== INSTRUCTIONS FOR THE TASK ==
All pictures are to be excluded when the data below is output verbatim.

(Beginning of INFORMATION SHOWN)

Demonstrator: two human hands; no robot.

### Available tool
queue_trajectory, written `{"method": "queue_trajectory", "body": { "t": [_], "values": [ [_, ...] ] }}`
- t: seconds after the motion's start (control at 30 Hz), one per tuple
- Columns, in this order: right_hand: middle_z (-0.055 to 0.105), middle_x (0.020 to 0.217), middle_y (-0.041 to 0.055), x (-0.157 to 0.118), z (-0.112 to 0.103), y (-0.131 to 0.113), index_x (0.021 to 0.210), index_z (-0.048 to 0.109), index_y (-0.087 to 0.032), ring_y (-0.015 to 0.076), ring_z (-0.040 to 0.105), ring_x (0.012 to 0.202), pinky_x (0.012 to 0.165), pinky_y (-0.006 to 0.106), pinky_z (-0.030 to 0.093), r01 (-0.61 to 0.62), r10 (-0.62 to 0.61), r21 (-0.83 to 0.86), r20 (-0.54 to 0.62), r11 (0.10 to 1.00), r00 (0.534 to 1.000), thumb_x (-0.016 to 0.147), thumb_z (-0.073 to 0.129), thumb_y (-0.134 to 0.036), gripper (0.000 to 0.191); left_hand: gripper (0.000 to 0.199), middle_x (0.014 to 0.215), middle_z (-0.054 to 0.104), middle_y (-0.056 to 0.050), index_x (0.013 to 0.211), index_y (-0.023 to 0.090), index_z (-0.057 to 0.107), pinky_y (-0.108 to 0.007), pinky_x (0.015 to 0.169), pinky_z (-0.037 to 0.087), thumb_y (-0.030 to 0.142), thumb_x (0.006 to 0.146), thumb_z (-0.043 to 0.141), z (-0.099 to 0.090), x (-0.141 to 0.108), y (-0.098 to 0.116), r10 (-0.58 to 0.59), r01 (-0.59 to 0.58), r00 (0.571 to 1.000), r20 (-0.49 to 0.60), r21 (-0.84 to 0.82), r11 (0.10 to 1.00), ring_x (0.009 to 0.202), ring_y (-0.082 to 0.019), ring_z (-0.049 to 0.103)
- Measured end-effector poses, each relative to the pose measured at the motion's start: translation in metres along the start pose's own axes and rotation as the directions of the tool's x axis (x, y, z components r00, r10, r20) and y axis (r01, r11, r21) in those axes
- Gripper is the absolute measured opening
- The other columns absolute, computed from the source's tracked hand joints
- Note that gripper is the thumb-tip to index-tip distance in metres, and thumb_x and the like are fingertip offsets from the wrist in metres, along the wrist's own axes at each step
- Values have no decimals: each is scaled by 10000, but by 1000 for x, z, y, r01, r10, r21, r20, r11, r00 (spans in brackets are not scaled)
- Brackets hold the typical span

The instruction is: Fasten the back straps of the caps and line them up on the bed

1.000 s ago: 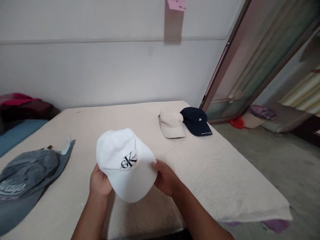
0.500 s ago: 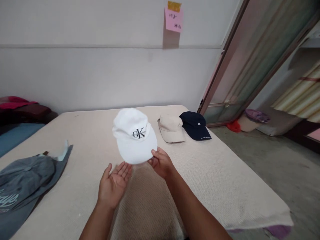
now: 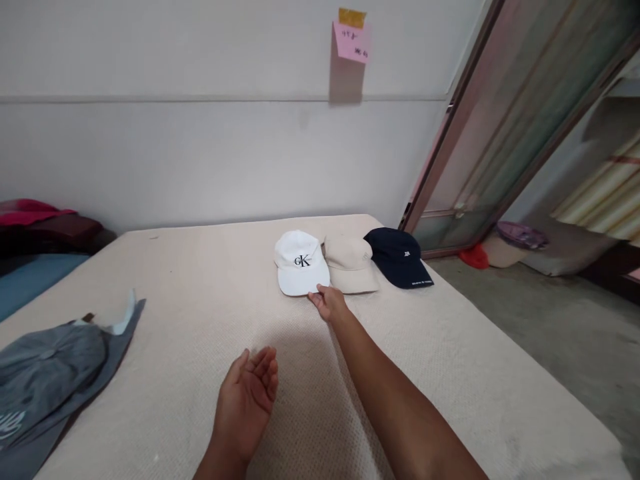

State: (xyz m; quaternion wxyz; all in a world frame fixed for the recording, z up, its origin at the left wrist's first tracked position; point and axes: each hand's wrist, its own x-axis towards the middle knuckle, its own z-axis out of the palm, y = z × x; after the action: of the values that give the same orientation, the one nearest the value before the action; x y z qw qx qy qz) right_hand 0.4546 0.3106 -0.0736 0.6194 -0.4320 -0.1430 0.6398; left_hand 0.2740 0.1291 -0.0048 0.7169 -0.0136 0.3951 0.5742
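My right hand [image 3: 329,301] pinches the brim edge of a white cap [image 3: 300,267] with dark letters on its front. The white cap is at the back of the cloth-covered surface [image 3: 210,313], brim toward me, against the left side of a beige cap [image 3: 349,267]. A navy cap [image 3: 400,257] lies just right of the beige one. My left hand [image 3: 250,397] is nearer to me, palm up with fingers slightly curled, holding nothing. Far to the left rest grey caps [image 3: 55,367], with a pale strap sticking up.
A white wall [image 3: 200,160] stands behind the surface, with a pink note [image 3: 353,41] taped on it. Dark red and pink items [image 3: 50,223] are at the far left. Right of the surface are a sliding door [image 3: 480,127] and a floor-standing bin [image 3: 503,250].
The white cap has moved right and away from me in my right hand, down beside the beige cap. My left hand has come away from it, nearer to me.
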Motion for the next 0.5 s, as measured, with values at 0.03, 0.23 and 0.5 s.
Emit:
{"method": "queue_trajectory", "body": {
  "t": [0.03,0.23,0.5],
  "values": [
    [618,672,-26,0,0,1,780,522,-197,139,606,605,638,292,575,4,-4,-8,-6,1000,1000,685,643,-108,178,185,722,697,-73,844,84,620,-201,485,538,176,885,465,1,-1,-4,-17,17,1000,-19,5,1000,554,-123,652],
    [644,712,-13,-12,1,5,863,506,-183,135,638,615,649,311,584,63,-64,-51,-27,997,998,722,601,-126,179,157,656,683,-40,814,103,601,-184,406,506,173,879,477,5,-9,-17,-132,133,991,-33,11,991,482,-110,628],
    [630,659,0,-67,-23,20,950,467,-171,169,669,628,576,282,554,219,-228,-224,-16,950,973,687,628,-195,309,140,650,663,-24,783,113,611,-151,386,466,142,857,496,-3,-14,-4,-29,28,999,-42,-6,1000,461,-73,590]
  ]
}}
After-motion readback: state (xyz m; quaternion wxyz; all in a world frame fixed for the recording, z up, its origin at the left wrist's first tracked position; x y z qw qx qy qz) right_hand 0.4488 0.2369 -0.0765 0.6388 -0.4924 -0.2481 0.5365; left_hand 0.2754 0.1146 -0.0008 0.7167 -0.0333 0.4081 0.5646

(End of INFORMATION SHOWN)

== ANSWER TO THIS EXERCISE ==
Demonstrator: two human hands; no robot.

### Available tool
queue_trajectory, written `{"method": "queue_trajectory", "body": { "t": [_], "values": [ [_, ...] ] }}`
- t: seconds after the motion's start (control at 30 Hz), one per tuple
- Columns, in this order: right_hand: middle_z (-0.055 to 0.105), middle_x (0.020 to 0.217), middle_y (-0.041 to 0.055), x (-0.157 to 0.118), z (-0.112 to 0.103), y (-0.131 to 0.113), index_x (0.021 to 0.210), index_z (-0.048 to 0.109), index_y (-0.087 to 0.032), ring_y (-0.015 to 0.076), ring_z (-0.040 to 0.105), ring_x (0.012 to 0.202), pinky_x (0.012 to 0.165), pinky_y (-0.006 to 0.106), pinky_z (-0.030 to 0.093), r01 (-0.61 to 0.62), r10 (-0.62 to 0.61), r21 (-0.83 to 0.86), r20 (-0.54 to 0.62), r11 (0.10 to 1.00), r00 (0.534 to 1.000), thumb_x (-0.016 to 0.147), thumb_z (-0.073 to 0.129), thumb_y (-0.134 to 0.036), gripper (0.000 to 0.191); left_hand: gripper (0.000 to 0.199), middle_x (0.014 to 0.215), middle_z (-0.054 to 0.104), middle_y (-0.056 to 0.050), index_x (0.013 to 0.211), index_y (-0.023 to 0.090), index_z (-0.057 to 0.107), pinky_y (-0.108 to 0.007), pinky_x (0.015 to 0.169), pinky_z (-0.037 to 0.087), thumb_y (-0.030 to 0.142), thumb_x (0.006 to 0.146), thumb_z (-0.043 to 0.141), z (-0.099 to 0.090), x (-0.141 to 0.108), y (-0.098 to 0.116), r10 (-0.58 to 0.59), r01 (-0.59 to 0.58), r00 (0.571 to 1.000), r20 (-0.49 to 0.60), r21 (-0.84 to 0.82), r11 (0.10 to 1.00), ring_x (0.009 to 0.202), ring_y (-0.082 to 0.019), ring_z (-0.049 to 0.103)
- Measured end-effector poses, each relative to the pose measured at the motion's start: translation in metres along the start pose's own axes and rotation as the directions of the tool's x axis (x, y, z components r00, r10, r20) and y axis (r01, r11, r21) in those axes
- Gripper is the absolute measured opening
- The other columns absolute, computed from the source's tracked hand joints
- Note that gripper is the thumb-tip to index-tip distance in metres, and thumb_x and the like are fingertip offsets from the wrist in metres, along the wrist's own axes at each step
- Values have no decimals: each is scaled by 10000, but by 1000 for x, z, y, r01, r10, r21, r20, r11, r00 (spans in brackets are not scaled)
- Brackets hold the typical span

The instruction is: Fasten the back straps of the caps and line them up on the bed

1.000 s ago: 
0.500 s ago: 
now: 

State: (xyz m; quaternion wxyz; all in a world frame fixed for the recording, z up, its origin at the left wrist's first tracked position; point and axes: each hand's wrist, its own x-axis towards the middle knuckle, its own z-axis out of the palm, y = z × x; after the action: of the values that give the same orientation, the one nearest the value before the action; x y z qw qx qy qz) right_hand 0.4546 0.3106 -0.0736 0.6194 -0.4320 -0.1430 0.6398; left_hand 0.2740 0.1291 -0.0048 0.7169 -0.0136 0.3951 0.5742
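My right hand [image 3: 329,301] pinches the brim edge of a white cap [image 3: 300,267] with dark letters on its front. The white cap is at the back of the cloth-covered surface [image 3: 210,313], brim toward me, against the left side of a beige cap [image 3: 349,267]. A navy cap [image 3: 400,257] lies just right of the beige one. My left hand [image 3: 250,397] is nearer to me, palm up with fingers slightly curled, holding nothing. Far to the left rest grey caps [image 3: 55,367], with a pale strap sticking up.
A white wall [image 3: 200,160] stands behind the surface, with a pink note [image 3: 353,41] taped on it. Dark red and pink items [image 3: 50,223] are at the far left. Right of the surface are a sliding door [image 3: 480,127] and a floor-standing bin [image 3: 503,250].
The white cap has moved right and away from me in my right hand, down beside the beige cap. My left hand has come away from it, nearer to me.
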Motion for the next 0.5 s, as measured, with values at 0.03, 0.23 and 0.5 s.
Emit:
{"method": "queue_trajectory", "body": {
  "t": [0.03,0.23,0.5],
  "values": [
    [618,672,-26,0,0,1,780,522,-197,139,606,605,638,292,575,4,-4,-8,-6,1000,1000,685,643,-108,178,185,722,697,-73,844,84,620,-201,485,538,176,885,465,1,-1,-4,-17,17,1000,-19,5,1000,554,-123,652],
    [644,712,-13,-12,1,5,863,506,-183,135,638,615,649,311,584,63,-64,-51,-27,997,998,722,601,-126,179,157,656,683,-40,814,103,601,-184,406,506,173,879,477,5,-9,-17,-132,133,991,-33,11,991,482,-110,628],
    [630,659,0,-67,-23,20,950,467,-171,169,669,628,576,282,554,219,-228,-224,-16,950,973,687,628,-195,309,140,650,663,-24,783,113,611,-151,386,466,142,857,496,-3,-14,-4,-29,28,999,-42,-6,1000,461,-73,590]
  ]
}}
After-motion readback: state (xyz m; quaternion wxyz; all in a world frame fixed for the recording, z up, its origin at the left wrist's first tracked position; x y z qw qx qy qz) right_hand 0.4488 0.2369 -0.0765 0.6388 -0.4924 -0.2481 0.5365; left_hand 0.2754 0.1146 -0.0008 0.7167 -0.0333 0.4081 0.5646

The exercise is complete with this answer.